§ WHAT THE TASK REQUIRES: Your answer must be a word-for-word copy of the data.

§ PROVIDED MATERIAL:
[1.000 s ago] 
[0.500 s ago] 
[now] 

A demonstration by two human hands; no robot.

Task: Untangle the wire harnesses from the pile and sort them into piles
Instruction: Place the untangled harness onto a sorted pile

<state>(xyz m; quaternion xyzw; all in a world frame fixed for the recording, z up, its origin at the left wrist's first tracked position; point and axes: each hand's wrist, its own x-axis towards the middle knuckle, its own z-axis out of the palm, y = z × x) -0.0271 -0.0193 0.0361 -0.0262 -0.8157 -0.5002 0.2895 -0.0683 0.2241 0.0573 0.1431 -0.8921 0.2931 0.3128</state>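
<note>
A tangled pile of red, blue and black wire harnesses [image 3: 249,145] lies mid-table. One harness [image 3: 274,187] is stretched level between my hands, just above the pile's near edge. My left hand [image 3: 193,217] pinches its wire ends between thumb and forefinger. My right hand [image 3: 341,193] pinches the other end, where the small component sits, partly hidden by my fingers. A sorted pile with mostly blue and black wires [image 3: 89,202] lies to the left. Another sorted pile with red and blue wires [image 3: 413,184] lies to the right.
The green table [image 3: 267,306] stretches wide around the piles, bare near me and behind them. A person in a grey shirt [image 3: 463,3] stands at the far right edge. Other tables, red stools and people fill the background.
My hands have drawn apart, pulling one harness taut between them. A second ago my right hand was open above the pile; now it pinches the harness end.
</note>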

§ RESPONSE:
[1.000 s ago] 
[0.500 s ago] 
[now] 

A demonstration by two human hands; no robot.

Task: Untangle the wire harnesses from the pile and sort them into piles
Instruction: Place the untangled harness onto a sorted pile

<state>(xyz m; quaternion xyzw; all in a world frame fixed for the recording, z up, its origin at the left wrist's first tracked position; point and axes: each hand's wrist, its own x-axis towards the middle knuckle, its own z-axis out of the palm, y = z × x) -0.0271 -0.0193 0.0361 -0.0262 -0.8157 -0.5002 0.2895 -0.0683 0.2241 0.0573 0.1431 -0.8921 0.2931 0.3128</state>
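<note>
A tangled pile of red, blue and black wire harnesses [image 3: 249,145] lies mid-table. One harness [image 3: 274,187] is stretched level between my hands, just above the pile's near edge. My left hand [image 3: 193,217] pinches its wire ends between thumb and forefinger. My right hand [image 3: 341,193] pinches the other end, where the small component sits, partly hidden by my fingers. A sorted pile with mostly blue and black wires [image 3: 89,202] lies to the left. Another sorted pile with red and blue wires [image 3: 413,184] lies to the right.
The green table [image 3: 267,306] stretches wide around the piles, bare near me and behind them. A person in a grey shirt [image 3: 463,3] stands at the far right edge. Other tables, red stools and people fill the background.
My hands have drawn apart, pulling one harness taut between them. A second ago my right hand was open above the pile; now it pinches the harness end.
</note>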

With this, the output is complete.